> [Work request]
Scan the entries for lines with the word "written" and copy those lines.

══ Data section ══

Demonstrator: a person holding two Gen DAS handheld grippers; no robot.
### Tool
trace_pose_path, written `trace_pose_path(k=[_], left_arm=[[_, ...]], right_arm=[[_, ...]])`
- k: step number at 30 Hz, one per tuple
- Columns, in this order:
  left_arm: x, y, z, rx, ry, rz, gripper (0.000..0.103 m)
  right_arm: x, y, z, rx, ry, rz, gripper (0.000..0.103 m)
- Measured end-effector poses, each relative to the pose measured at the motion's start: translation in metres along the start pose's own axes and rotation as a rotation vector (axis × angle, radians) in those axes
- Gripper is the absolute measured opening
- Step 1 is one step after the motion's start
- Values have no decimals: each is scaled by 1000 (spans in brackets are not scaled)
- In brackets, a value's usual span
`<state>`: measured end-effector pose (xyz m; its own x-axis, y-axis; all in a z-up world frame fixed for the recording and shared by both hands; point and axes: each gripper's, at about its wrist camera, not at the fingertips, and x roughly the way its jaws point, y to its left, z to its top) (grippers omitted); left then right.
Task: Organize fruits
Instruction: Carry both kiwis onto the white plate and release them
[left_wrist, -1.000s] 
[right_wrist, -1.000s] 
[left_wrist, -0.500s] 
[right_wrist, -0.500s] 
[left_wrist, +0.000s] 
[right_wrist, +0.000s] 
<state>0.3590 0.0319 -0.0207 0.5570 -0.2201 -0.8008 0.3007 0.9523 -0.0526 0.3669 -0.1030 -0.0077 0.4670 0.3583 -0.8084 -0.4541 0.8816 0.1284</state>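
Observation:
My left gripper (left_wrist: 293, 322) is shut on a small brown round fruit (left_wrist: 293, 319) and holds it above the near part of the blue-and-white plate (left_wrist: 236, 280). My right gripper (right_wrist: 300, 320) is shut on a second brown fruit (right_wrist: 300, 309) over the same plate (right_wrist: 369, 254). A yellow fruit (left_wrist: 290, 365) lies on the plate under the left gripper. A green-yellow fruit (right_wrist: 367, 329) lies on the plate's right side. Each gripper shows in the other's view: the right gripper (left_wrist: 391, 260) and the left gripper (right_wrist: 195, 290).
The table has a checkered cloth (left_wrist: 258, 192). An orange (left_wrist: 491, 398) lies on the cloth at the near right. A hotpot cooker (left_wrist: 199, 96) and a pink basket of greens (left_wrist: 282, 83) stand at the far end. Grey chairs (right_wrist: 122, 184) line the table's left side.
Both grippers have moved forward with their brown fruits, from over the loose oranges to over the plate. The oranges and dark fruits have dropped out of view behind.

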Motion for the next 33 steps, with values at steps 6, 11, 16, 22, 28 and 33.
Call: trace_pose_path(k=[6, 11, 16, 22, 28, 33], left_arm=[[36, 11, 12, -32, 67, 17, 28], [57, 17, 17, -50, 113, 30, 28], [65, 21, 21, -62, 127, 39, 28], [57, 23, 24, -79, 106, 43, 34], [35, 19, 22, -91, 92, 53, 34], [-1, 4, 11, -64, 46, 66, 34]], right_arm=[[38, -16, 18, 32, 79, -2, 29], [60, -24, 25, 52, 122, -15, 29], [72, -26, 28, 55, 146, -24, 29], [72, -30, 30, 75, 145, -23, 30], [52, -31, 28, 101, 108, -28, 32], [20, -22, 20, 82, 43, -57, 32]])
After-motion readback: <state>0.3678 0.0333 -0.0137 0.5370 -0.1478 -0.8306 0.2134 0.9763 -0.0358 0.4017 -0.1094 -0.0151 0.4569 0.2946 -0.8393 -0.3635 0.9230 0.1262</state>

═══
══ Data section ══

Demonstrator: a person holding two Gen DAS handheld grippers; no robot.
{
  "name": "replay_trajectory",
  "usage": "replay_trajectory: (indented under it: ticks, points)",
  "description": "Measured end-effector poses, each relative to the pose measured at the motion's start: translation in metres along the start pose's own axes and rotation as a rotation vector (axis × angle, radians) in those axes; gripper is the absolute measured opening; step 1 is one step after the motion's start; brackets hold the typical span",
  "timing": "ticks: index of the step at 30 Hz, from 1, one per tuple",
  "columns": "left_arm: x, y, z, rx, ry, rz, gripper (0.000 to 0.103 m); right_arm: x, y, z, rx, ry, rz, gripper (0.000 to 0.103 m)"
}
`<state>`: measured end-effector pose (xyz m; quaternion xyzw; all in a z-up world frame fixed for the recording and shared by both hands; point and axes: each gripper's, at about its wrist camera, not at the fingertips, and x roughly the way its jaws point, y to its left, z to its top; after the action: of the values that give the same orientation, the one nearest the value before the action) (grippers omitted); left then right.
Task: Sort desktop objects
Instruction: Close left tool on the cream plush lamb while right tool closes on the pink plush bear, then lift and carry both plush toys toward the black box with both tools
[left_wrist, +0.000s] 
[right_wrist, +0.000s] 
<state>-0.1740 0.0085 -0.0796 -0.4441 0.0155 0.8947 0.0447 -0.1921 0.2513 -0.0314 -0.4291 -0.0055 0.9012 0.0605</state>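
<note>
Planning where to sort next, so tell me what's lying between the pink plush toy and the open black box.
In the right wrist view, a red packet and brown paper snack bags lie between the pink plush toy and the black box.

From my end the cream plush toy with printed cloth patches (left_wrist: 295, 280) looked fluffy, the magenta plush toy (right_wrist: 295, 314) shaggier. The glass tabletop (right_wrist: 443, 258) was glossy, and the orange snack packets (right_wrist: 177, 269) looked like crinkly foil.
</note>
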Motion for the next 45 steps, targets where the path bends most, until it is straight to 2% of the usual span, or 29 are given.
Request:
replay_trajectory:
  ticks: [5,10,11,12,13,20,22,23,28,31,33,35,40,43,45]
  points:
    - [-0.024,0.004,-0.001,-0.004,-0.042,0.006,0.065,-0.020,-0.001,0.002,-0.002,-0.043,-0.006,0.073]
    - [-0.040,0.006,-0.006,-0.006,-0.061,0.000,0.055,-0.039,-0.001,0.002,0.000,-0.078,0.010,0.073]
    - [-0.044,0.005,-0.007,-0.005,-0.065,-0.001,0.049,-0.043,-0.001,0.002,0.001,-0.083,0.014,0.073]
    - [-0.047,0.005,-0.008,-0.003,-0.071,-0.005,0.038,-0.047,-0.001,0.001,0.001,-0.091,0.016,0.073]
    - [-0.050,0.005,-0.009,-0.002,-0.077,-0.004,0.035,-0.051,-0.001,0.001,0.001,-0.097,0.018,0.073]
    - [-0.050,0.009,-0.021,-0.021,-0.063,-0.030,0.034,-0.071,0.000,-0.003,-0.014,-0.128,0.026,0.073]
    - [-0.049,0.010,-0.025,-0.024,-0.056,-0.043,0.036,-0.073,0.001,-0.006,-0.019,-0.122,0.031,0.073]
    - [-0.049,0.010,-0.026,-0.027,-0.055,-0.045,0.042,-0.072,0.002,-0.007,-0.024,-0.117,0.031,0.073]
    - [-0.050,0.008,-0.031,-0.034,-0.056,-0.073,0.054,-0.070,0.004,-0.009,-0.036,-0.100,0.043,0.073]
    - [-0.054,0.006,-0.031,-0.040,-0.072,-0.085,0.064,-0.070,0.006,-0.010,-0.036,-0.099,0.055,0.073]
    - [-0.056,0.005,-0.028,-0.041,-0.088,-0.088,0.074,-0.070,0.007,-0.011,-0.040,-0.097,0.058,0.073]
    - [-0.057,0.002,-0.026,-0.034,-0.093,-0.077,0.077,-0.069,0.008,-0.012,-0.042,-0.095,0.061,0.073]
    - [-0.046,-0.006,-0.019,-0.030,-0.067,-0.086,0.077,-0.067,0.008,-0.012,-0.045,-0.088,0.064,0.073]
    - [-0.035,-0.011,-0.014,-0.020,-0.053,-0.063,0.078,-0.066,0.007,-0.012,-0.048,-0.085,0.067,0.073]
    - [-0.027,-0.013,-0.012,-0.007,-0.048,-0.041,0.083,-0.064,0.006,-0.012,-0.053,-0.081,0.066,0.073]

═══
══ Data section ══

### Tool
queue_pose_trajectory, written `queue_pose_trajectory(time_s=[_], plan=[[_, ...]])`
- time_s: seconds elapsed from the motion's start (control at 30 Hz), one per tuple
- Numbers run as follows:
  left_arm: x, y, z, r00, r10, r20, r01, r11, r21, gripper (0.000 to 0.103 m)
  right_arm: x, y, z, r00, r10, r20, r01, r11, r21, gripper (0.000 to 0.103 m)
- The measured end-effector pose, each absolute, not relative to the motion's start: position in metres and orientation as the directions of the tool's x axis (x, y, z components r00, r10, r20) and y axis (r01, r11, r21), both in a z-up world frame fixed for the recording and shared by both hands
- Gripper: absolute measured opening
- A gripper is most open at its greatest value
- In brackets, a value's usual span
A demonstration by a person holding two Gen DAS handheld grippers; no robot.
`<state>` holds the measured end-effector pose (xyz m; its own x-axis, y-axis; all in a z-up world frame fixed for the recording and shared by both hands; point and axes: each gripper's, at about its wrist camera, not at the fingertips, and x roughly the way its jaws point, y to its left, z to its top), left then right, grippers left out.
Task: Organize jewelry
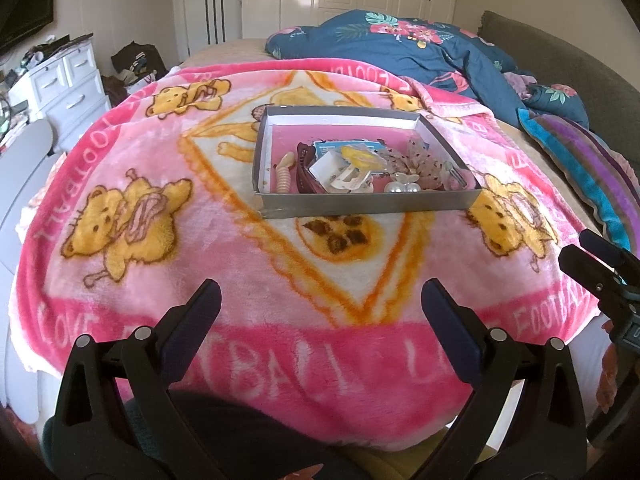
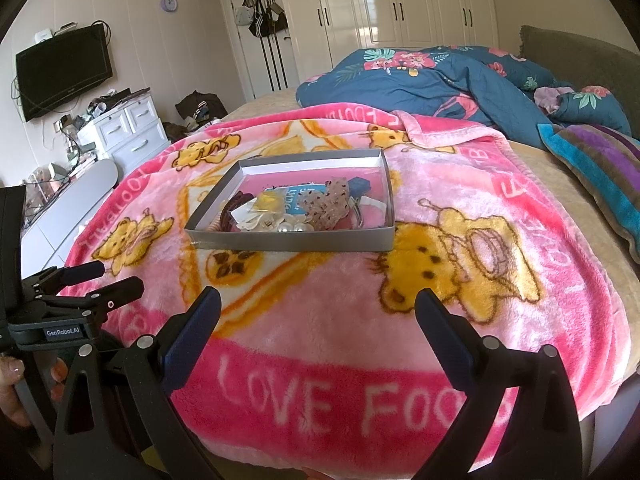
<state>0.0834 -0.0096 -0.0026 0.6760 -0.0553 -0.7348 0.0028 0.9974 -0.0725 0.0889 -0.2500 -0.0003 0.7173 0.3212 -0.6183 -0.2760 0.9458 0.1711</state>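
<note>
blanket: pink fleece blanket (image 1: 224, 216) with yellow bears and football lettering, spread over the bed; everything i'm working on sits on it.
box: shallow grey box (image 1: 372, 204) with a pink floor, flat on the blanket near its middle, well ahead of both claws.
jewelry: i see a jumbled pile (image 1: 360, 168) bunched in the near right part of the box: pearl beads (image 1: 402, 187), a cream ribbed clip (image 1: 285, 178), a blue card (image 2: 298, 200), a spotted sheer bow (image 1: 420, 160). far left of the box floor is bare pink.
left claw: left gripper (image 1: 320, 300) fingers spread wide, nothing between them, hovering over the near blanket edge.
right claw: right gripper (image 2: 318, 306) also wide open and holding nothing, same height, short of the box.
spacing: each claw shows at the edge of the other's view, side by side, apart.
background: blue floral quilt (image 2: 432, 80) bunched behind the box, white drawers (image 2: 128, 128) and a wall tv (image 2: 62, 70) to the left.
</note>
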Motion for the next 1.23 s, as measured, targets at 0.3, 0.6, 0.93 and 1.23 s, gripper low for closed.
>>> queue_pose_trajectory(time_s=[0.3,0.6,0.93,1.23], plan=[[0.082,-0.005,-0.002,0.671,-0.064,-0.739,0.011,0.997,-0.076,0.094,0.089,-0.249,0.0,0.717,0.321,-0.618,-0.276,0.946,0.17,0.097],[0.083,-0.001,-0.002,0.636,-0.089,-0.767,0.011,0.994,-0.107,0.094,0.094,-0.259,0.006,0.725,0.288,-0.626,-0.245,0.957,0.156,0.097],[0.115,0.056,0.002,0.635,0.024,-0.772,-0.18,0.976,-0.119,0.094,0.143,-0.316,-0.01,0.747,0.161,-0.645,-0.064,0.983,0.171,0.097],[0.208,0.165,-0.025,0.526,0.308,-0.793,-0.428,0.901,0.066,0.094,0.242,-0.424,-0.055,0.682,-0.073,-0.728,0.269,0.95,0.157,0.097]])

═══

> [Output below]
trace_pose_path, written `trace_pose_path(k=[_], left_arm=[[_, ...]], right_arm=[[_, ...]])`
queue_pose_trajectory, written `queue_pose_trajectory(time_s=[_], plan=[[_, ...]])`

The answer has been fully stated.